Kota Sembilan Tiga Perempat, 1556
Ada kalanya, ketika dunia terasa begitu sunyi, kita dapat mendengarkan bisikan-bisikan takdir yang tersembunyi di balik hiruk-pikuk kehidupan. Di ruangan remang-remang, ruangan yang lebih mirip ruang operasi darurat, di mana berbagai botol ramuan berjejer di meja samping ranjang dan sinar lilin yang bergoyang lembut memberi bayangan yang seakan hidup, sementara aroma tajam dedaunan obat mengambang di udara—bercampur bau antiseptik yang menusuk hidung, Angie merasakan bisikan-bisikan itu menggelitik telinga.
Dia duduk di tepi ranjang. Jemarinya membelai lembut rambut pirang Layla yang lelap. Bintik-bintik merah yang tadinya mencemari kulit pucat Layla perlahan memudar, berkat ramuan Elina. Namun, meski racun meninggalkan tubuh mungil itu, Angie merasa ada racun lain yang masih mengendap di sudut-sudut pikiran.
“Kau mengingatkanku pada seseorang.”
Kata-kata Prumarion terus bergaung di benak Angie. Seperti radio rusak yang terus mengulang potongan lagu yang itu-itu saja. Kata-kata itu menari-nari di perbatasan kesadarannya, menggoda untuk diurai maknanya.
William, yang berdiri di ambang jendela dan menatap langit malam yang bertaburan bintang, seolah merasakan kegundahan Angie. Dia berbalik. Senyumannya setenang rembulan yang malu-malu mengintip dari balik awan.
“Hei,” bisik William sembari mendekat. “Kau masih memikirkan perkataan si tua bangka itu?”
Angie tertawa kecil, meski kekhawatiran masih tersirat di mata. “Bagaimana kau bisa tahu?”
William berlutut di hadapan Angie. Tangannya yang hangat menggenggam jemari Angie yang dingin. “Karena aku sangat mengenalmu, Nona Angie Serenity. Setiap kerutan di keningmu, setiap helaan napasmu yang berat, semuanya bercerita padaku.”
“Oh, ya?” Angie mengangkat alis ketika senyum jahil mengembang di bibir. “Lalu apa yang diceritakan oleh kerutan-kerutan ini, Tuan Constantine?”
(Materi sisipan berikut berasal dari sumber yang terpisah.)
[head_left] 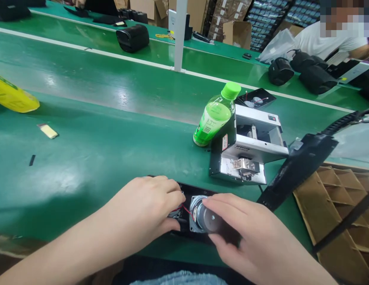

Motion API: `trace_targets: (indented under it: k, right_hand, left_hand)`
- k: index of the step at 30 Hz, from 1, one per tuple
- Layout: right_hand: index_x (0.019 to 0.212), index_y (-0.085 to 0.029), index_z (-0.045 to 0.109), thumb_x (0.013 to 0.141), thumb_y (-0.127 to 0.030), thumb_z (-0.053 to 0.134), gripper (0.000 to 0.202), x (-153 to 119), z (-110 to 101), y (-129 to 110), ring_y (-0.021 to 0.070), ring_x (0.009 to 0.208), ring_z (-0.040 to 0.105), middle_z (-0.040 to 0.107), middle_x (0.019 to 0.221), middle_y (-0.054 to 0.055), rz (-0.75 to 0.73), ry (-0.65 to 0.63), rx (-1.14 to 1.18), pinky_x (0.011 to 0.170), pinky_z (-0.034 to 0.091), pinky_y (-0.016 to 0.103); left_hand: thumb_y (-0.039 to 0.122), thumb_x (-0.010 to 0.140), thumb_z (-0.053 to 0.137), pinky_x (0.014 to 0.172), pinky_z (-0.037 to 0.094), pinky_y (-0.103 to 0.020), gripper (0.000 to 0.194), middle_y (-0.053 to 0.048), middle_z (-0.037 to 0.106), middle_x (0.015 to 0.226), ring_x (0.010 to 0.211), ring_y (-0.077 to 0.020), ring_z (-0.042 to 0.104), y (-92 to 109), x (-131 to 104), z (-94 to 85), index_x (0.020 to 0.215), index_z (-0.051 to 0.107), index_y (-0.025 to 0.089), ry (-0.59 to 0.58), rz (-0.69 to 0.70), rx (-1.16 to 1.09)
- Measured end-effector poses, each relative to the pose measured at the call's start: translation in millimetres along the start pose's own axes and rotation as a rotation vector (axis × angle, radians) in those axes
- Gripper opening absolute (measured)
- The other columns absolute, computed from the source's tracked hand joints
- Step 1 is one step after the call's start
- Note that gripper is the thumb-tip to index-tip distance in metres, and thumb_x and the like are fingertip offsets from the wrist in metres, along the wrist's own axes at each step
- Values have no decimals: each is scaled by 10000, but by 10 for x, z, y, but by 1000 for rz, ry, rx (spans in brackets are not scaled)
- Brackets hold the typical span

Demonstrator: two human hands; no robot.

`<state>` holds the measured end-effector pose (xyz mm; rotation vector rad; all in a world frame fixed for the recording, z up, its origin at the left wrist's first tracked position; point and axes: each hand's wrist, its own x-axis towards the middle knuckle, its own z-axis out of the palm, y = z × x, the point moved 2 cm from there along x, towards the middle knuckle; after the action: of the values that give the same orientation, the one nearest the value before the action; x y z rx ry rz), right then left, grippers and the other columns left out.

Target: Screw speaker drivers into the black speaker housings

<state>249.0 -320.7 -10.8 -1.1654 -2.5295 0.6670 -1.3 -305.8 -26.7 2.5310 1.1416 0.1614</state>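
Observation:
A black panel (pixel 188 190) lies on the green bench near its front edge. On it sits a round metal speaker (pixel 212 218) with a square frame, and my right hand (pixel 242 229) has its thumb and fingers around it. My left hand (pixel 154 204) is curled over the left part of the panel, its fingers on a second speaker (pixel 176 213) that is mostly hidden beneath them. A thin red wire (pixel 188 210) runs between the two speakers.
Behind my right hand stand a metal machine (pixel 243 146) and a green-capped bottle (pixel 213 118). A black tool (pixel 300 166) and a cardboard divider box (pixel 335 221) are at right. Another panel (pixel 260 98) lies behind the machine. A person (pixel 324 41) sits across the bench beside black speaker housings (pixel 316 78).

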Motion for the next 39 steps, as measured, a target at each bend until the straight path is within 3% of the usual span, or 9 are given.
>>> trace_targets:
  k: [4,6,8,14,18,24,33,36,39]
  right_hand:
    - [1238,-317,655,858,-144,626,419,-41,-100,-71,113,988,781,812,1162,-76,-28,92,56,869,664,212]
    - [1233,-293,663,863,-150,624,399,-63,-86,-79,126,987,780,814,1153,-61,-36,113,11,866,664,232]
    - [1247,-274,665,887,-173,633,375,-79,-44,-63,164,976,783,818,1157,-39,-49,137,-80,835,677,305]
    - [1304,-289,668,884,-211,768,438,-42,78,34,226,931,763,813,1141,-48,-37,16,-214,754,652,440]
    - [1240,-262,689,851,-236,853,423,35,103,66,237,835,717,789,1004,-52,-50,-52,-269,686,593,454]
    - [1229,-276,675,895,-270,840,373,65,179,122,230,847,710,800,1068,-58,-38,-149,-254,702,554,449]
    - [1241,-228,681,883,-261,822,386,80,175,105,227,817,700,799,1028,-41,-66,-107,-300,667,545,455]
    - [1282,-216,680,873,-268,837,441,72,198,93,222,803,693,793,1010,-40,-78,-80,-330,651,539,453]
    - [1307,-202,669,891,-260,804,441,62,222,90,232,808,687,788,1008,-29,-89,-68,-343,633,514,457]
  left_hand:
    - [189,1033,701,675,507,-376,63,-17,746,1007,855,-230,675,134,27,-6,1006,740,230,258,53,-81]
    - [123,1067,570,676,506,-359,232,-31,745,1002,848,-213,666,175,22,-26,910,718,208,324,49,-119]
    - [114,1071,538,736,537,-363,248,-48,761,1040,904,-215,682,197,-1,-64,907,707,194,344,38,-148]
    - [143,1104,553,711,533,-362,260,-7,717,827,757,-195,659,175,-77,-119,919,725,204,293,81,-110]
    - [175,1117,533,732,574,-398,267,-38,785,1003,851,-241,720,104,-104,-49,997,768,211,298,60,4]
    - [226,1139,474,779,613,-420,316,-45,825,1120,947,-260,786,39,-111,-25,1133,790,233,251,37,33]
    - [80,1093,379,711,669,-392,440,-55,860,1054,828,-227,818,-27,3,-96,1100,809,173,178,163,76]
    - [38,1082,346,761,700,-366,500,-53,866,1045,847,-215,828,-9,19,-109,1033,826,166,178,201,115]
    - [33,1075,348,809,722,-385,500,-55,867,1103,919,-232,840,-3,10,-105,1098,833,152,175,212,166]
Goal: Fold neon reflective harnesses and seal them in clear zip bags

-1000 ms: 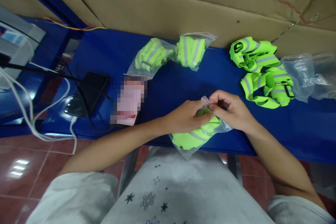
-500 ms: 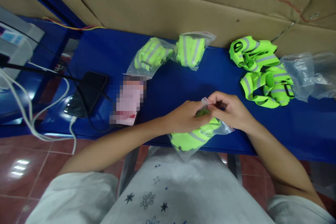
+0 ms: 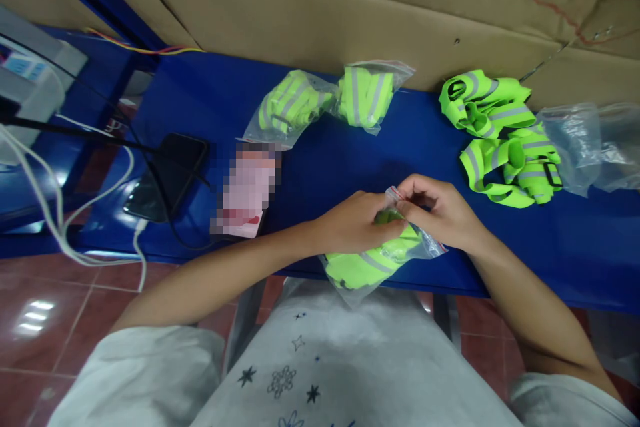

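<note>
A clear zip-lock bag (image 3: 357, 290) lies at the table's near edge, close to my body. Inside it is a folded neon-yellow reflective strap (image 3: 367, 263) with grey stripes. My left hand (image 3: 357, 223) is closed on the bag's upper left part, its thumb over the strap. At the bag's red-lined top edge, my right hand (image 3: 440, 210) pinches the plastic between thumb and forefinger. Both hands are close together, and they partly hide the bag's mouth, so I cannot tell how far it is sealed.
Two bagged straps (image 3: 293, 103) lie at the back of the blue table (image 3: 320, 167). Loose reflective straps (image 3: 493, 107) sit at the right beside clear plastic bags (image 3: 570, 140). On the left are a black phone (image 3: 175, 173) with a white cable and a blurred pink item (image 3: 247, 190).
The view has shifted very slightly. Both hands keep the same hold on the bag, with no clear movement.
</note>
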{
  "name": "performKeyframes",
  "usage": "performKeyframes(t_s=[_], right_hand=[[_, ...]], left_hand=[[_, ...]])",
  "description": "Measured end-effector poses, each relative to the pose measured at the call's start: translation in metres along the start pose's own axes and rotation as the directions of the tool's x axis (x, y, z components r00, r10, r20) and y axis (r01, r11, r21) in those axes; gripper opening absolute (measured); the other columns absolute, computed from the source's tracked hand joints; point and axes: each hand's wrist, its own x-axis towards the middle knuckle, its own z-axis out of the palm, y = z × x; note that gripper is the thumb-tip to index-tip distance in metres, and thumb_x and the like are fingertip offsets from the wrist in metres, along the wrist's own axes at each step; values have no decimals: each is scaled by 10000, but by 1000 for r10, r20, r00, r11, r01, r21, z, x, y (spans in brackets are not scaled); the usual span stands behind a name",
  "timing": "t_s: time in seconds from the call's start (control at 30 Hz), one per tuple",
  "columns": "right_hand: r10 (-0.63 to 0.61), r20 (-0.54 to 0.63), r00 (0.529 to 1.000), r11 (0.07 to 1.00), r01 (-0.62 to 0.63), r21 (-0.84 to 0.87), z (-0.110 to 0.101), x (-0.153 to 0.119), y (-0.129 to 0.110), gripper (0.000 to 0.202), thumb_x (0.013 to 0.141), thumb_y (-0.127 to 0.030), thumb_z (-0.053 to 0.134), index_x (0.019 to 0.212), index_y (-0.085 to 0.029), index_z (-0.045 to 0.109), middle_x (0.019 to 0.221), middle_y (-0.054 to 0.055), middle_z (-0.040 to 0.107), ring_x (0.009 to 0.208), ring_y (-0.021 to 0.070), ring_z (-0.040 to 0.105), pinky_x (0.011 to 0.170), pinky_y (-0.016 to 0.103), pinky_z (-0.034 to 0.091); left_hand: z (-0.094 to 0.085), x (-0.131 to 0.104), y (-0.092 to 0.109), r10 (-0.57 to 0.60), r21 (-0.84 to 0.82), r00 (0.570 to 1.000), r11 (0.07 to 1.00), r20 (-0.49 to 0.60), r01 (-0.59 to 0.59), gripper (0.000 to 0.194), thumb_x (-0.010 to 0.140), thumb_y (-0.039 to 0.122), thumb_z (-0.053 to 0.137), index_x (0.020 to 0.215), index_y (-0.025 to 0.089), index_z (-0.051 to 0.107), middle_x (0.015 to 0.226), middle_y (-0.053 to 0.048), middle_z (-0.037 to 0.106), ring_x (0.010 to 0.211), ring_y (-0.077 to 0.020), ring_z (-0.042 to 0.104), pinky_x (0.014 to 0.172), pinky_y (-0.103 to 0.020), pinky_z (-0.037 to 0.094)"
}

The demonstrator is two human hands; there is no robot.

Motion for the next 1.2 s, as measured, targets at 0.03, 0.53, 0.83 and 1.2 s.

William pura-pura berpikir keras, keningnya berkerut dalam isyarat yang begitu berlebihan sehingga membuat Angie tertawa geli. “Hm, mereka bilang ... kau sedang memikirkan betapa tampannya diriku di naungan cahaya rembulan.”
Angie memukul lembut pundak William. Hidungnya berkerut saat tersenyum. “William! Itu jelas adanya!”
Tawa mereka memenuhi ruangan, melompat-lompat di antara dinding batu yang dingin, memberi melodi indah yang menghangatkan hati. Sesaat, Angie lupa cara untuk khawatir. Di sini, dengan William di sisinya, dunia seolah-olah menyusut menjadi hanya mereka berdua.
Namun, tawa itu memudar seiring pintu kamar terbuka perlahan. Dara masuk dengan wajah lelah tetapi lega.
“Oh, maaf,” ucapnya pelan ketika melihat William dan Angie. “Aku tak bermaksud mengganggu.”
“Tidak apa-apa, Bu Dara.” Angie tersenyum hangat dan segera berdiri. “Bagaimana keadaan Anda? Sudah makan?”
Dara menggeleng lemah. “Belum sempat, Nona.”
William berdehem, melirik Angie penuh arti. “Kalau begitu, biar saya ambilkan makanan untuk Anda, Bu Dara. Anda harus menjaga stamina untuk merawat Layla.”
Sebelum Dara menolak, William sudah melenggang keluar, meninggalkan jejak aroma kayu manis yang selalu mengikutinya ke mana pun dia pergi.